以上が実像であるが、空想的な題材が好まれた江戸時代の読本では、奇抜な忍者が登場する。文化3年(1806)の『児来也(じらいや)説話』の巨大なヒキガエルに乗った児来也や、武田・上杉の関係を書いた嘉永4年(1851)の『烈戦功記』の飛加藤など。寛政九年(1792)から刊行された『絵本太閤記』に石川五右衛門と伊賀の百地三太夫の話があらわれる。五右衛門は伊賀の名張の山中で臨寛という異国の僧から忍術を学び、19歳の時、郷士百地三太夫の家で奉公するが、花山院殿の家に仕えていたというお式という名の百地の若い妻に心を寄せて言い寄って、不義の関係を結んだ、云々。これが明治元年(1868)成立の『石川五右衛門一代記』だと、百地は伊賀の浪人で武術と忍術をたしなみ、花山院大納言殿の屋敷に出入りしていたことになっている。そこで十種香(じしゅこう)(香木の種類を当てる遊戯)の際に御所から拝領した「芝船」という名香を紛失したと大納言が困っていたので、忍びの術で御側侍が盗んだことを突きとめた。大納言は喜び、ご褒美として式部という麗しい御側女中を与えた。石川文吾の孤児の境遇を憐れんで剣道と忍術を教えたことになっている。その後、立川文庫の『猿飛佐助』などが忍者イメージを決定づけ、猿飛は最も有名な甲賀忍者となった。

*1:所見諏訪における神氏もほとんど二重苗字の様相を呈していた。他姓の者もこれに加わったことはよく知られているが、同名中と比較した研究は知らない。

*2:参考)ここに挙げられた芥川氏のうち、島原の乱に従軍した者から芥川九郎左衛門義道なる者が松本藩・戸田氏に召し抱えられ、芥川流として続いた。神代に発するという藤原仲麻呂の伝書が敢國神社に蔵されており、それが楠木正成から芥川氏に伝えられたという『武門必要兵家枢機神秘忍術』の伝承もある。

*3:所見)江戸時代の天王寺垣外の非人集団は、聖徳太子から貧人司の役を仰せつかったという由緒を仕立てて、自分たちは非人ではなく、非人を管理する者だという意識を表現した。その当時、彼らにとって非人という呼称が一般的ではなく、彼らの管轄外にある往来非人や野非人を指す言葉に変質していたことがうかがわれる。近世に申し立てられた由緒には、こうした機能があるようだ。詳しくは、塚田孝『都市大坂と非人』(日本史リブレット40)(山川出版社、2001年)34、85頁などを参照。
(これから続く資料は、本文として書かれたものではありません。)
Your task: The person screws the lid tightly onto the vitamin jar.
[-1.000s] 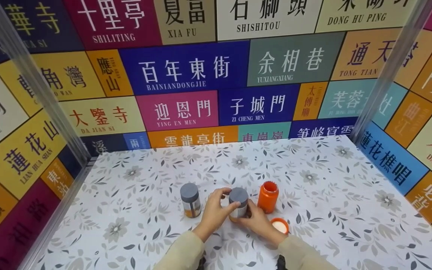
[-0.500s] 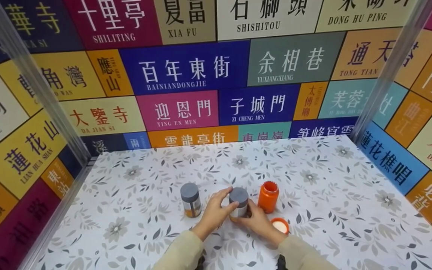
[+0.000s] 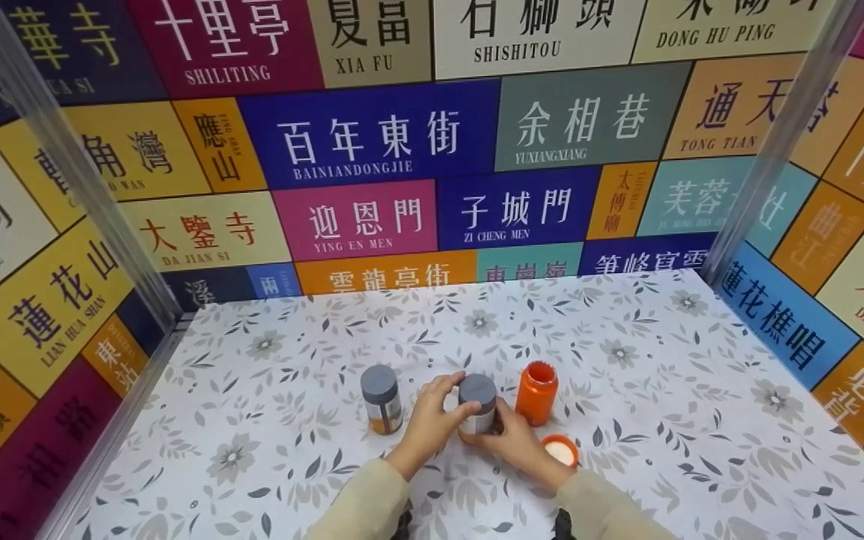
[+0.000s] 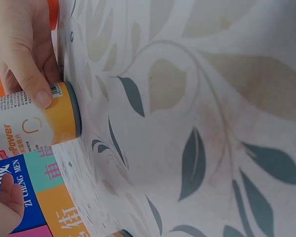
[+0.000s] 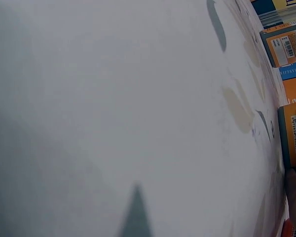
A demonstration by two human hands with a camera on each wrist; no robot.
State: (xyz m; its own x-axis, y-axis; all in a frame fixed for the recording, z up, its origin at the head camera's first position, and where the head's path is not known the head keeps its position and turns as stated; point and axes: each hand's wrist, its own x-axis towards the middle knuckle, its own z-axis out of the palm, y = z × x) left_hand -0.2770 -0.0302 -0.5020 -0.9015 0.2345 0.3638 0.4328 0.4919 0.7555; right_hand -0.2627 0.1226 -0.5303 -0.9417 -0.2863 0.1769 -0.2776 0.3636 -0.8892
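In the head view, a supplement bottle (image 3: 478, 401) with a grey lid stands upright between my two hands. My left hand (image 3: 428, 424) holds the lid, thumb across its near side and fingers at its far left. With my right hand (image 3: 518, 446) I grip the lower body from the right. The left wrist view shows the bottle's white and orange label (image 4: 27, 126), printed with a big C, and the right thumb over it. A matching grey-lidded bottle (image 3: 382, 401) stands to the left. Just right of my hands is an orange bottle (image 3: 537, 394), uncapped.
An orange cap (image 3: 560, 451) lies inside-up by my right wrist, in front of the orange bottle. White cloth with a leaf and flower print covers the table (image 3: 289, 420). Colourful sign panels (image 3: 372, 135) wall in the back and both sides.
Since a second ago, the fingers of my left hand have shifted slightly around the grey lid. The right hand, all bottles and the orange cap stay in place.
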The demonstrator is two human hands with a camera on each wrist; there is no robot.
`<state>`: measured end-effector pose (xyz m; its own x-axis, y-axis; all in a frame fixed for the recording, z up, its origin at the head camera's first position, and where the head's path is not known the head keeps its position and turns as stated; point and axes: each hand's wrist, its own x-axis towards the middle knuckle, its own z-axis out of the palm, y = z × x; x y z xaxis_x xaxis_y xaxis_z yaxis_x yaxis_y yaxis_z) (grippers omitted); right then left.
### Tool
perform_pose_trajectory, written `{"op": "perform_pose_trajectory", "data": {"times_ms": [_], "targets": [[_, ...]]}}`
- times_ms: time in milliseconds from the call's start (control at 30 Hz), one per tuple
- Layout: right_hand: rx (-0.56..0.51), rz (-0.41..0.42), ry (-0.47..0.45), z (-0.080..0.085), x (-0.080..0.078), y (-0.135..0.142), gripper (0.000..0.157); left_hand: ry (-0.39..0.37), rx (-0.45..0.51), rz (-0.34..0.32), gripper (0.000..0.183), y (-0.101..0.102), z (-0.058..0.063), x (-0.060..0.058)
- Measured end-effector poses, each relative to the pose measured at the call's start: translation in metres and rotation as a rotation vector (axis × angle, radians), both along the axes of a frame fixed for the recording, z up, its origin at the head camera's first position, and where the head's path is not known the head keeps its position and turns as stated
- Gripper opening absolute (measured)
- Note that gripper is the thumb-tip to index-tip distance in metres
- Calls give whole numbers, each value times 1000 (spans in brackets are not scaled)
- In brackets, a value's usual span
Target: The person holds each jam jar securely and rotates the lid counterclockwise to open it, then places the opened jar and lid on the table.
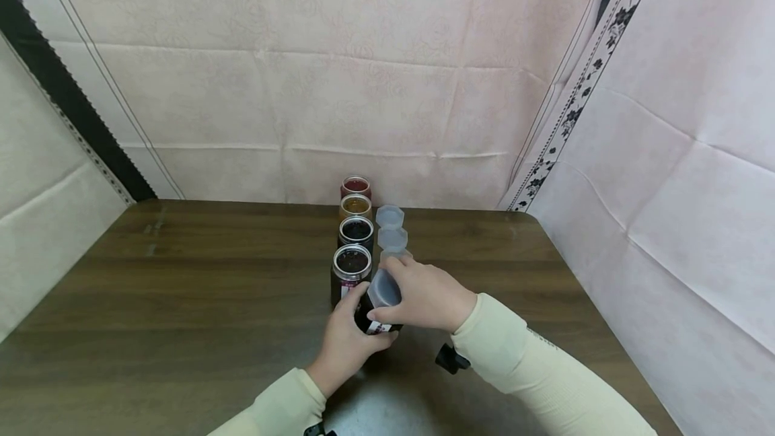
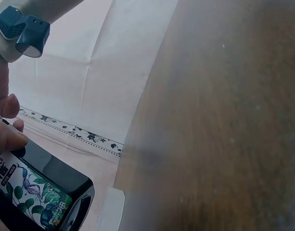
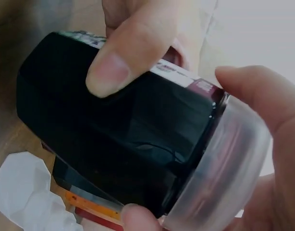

*4:参考)在郷のまま扶持を受けていたらしい。同じように尾張藩に仕えていた体の者もいたようだ。木村奥之助のことだろう。

*5:所見)ここで『万川集海』(1674)は「江戸時代の観念を反映した常識的な書物」と評されているが、藤林の二代目・保道が藤堂家に仕官する際に、先行する伊賀者仲間の秘伝書『聚要備録』を改作して『万川集海』をまとめたとする説もあり、これを憤る伊賀者14人(姓名不詳)の覚え書きなるものも存するという(川上仁一『忍者の掟』、株式会社KADOKAWA、2016年、164頁)。いささか古い故実をとどめるようなところもあって、巻第六「将知之四 入れざる小謀の篇 上」の六に「傾城、白拍子等は云うに及ばず、下女はした女に至る迄、陣中へ入れるべからず」とある理由が興味深い。籠城の際も、身元が確かな女であっても入れてはならないとするが、なぜなら「軍士は陽気を以て本と為し、女は陰なるものなり」というのが理由で、そこでかつて諸葛孔明が陣中の兵気を見るに陰気に閉じこめられてたわんでいたので、陣中を探って隠し置かれていた女300人を見つけ出して斬ったという逸話が引かれている。陰気を嫌うことは、吉田兼倶倭国軍記』異本の「兵将陣訓要略抄」なる故実書に「大将軍門出陣ノ時、女人ニ後セヌ事也、可慎。軍障碍ハ女人ノ交ニ過タル禁忌ナシ」とあり、将兵とも三日潔斎して「妻、妾ニ合宿スヘカラス」と見える。また、第一次天正伊賀の乱において伊賀者が結んだとされる「雨乞山籠城掟書」の一条に、籠城の際に妻子を入れるべからずとある。

*6:参考)たとえば、伊那郡大草村に樽沢信之輔という者があって、維新で戦功をあげたが、函館で戦死した(下平加賀雄「大草出身の樽沢信之輔 明治維新の戦功者」(『伊那』408号(1962・5月号)所収、伊那郷土史学会、1962年、15~19頁))。兵部省より出るはずの賞賜が貰えずに、遺族は苦難に陥ったという。祖先は朝倉家の没落後に信州に流れて寺の遊客であったが、落ちぶれて土民となったとあり、これも士分を回復しようとする運動の一つであったと思われる。なお、尾張藩では維新のときに士族籍に入れると騙されて戊辰戦争に参加した勤皇博徒の集団が多々あった。これが自由民権運動に流れてゆく。